Il y a là deux écoles. Si on caricature un peu, il y a deux courants de pensée économique. D’un côté, il y a ceux qui estiment que décrocher un emploi, même pour lequel on est trop qualifié, permet sur le long terme d’acquérir de l’expérience, de montrer ce que l’on vaut en entreprise et finalement, après plusieurs années, d’être enfin payé à sa juste valeur.

Et de l’autre côté, il y a les économistes qui estiment que non, la surqualification ne se résout pas avec le temps et qu’accepter un premier emploi pour lequel vous êtes trop qualifié est s’enfermer en quelque sorte dans un piège de sous-rémunération.

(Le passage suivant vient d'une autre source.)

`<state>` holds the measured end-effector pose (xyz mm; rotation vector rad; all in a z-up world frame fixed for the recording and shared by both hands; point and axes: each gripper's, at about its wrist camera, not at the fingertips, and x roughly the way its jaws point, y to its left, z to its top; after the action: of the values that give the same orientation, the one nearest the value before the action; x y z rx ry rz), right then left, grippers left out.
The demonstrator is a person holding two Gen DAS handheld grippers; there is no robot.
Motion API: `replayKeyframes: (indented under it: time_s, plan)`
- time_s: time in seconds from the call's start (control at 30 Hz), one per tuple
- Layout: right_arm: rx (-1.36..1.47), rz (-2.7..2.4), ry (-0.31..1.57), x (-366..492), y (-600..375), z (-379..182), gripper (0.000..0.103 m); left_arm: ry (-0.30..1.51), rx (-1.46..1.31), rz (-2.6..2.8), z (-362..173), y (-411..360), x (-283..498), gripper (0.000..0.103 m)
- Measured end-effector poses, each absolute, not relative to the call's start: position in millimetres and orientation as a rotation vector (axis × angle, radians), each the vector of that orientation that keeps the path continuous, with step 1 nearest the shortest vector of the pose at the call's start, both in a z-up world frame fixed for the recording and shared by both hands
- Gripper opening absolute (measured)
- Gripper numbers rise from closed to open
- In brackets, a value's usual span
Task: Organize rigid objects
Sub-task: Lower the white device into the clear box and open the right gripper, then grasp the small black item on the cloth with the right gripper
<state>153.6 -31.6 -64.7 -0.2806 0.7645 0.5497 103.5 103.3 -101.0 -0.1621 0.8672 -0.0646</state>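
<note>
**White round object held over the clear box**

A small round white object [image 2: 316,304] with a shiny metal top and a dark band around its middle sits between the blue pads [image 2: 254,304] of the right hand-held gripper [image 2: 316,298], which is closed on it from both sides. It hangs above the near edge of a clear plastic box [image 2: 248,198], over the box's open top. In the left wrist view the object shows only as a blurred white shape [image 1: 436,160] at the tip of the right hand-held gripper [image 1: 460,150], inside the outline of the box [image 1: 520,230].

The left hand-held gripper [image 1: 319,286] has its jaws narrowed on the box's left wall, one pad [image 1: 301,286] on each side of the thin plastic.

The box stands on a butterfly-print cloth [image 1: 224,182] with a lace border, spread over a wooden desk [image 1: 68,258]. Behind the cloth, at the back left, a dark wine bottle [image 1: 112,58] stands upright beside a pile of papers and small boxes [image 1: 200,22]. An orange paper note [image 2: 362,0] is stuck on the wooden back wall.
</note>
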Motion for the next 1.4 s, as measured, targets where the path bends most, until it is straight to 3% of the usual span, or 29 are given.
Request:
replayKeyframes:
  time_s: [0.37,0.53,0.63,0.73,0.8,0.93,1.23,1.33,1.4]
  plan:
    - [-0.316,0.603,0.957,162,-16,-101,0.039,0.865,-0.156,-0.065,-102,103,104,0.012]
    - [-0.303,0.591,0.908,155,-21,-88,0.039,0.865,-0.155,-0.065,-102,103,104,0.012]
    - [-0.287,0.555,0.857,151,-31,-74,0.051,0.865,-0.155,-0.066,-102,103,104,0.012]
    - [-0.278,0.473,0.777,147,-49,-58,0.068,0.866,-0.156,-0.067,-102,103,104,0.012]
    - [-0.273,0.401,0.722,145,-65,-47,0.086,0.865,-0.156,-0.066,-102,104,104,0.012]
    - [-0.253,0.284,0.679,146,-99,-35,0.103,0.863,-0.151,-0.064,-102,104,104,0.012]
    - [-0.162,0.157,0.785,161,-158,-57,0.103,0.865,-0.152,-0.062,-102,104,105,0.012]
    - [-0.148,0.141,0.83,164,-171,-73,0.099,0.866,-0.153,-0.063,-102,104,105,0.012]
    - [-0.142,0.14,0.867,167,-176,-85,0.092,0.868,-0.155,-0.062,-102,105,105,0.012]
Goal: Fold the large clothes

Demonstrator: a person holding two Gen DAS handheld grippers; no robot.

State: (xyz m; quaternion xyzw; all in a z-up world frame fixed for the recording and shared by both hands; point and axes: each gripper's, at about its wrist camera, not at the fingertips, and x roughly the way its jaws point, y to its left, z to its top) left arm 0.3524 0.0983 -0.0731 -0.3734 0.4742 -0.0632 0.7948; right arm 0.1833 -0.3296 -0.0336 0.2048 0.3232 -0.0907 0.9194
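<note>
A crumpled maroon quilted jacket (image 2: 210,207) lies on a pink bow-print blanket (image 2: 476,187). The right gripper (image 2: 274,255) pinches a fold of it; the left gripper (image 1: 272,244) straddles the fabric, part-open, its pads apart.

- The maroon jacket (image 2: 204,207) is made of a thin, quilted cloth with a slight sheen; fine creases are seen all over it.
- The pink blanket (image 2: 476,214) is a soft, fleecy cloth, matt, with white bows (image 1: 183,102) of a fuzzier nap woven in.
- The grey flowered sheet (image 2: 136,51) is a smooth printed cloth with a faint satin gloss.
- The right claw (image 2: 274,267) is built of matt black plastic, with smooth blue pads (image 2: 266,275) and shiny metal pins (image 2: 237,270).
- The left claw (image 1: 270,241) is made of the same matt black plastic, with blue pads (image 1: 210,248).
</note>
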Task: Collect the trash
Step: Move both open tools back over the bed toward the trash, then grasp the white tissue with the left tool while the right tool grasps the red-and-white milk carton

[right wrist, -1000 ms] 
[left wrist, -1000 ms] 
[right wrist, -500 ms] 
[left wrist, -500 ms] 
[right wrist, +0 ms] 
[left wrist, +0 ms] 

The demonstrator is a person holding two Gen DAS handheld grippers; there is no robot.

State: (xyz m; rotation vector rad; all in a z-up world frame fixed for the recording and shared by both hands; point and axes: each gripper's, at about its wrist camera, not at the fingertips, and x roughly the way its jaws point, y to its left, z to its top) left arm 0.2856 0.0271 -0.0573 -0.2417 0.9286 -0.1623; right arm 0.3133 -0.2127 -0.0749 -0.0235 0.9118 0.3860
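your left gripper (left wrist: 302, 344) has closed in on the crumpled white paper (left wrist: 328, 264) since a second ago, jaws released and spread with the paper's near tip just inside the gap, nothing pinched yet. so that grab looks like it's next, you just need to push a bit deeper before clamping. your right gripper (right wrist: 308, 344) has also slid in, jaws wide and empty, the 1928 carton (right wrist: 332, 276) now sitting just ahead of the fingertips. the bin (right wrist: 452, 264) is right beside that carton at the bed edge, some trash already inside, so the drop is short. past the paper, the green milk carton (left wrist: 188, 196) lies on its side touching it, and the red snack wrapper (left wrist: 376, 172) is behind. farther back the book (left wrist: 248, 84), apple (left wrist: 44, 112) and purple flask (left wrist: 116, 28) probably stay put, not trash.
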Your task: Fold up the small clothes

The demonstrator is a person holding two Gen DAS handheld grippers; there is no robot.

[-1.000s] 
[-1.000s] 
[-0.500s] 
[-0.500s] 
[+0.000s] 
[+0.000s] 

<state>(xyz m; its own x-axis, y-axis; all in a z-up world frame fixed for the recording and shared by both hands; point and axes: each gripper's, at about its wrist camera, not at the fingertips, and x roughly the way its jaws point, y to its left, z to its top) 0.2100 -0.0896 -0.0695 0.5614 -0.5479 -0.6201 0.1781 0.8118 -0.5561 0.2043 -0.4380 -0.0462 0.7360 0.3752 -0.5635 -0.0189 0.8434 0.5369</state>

"Nous avons regardé si ça améliore la position des immigrés en fonction de leurs années d’ancienneté dans l’entreprise et nous constatons que oui, il y a une amélioration pour ces immigrés. Cependant, la pénalité à être suréduqué ne devient pas nulle, donc cette pénalité à être suréduqué persiste", explique Valentine Jacobs.

Globalement, le temps et l’expérience améliorent la rémunération des personnes a priori trop qualifiées pour leur emploi, mais une certaine probabilité de continuer à être trop peu payé par rapport au niveau d’éducation persiste.

Et à cet égard, comme à d’autres d’ailleurs, il apparaît que la situation des immigrés sur le marché du travail belge est moins enviable que celle des travailleurs natifs belges de naissance.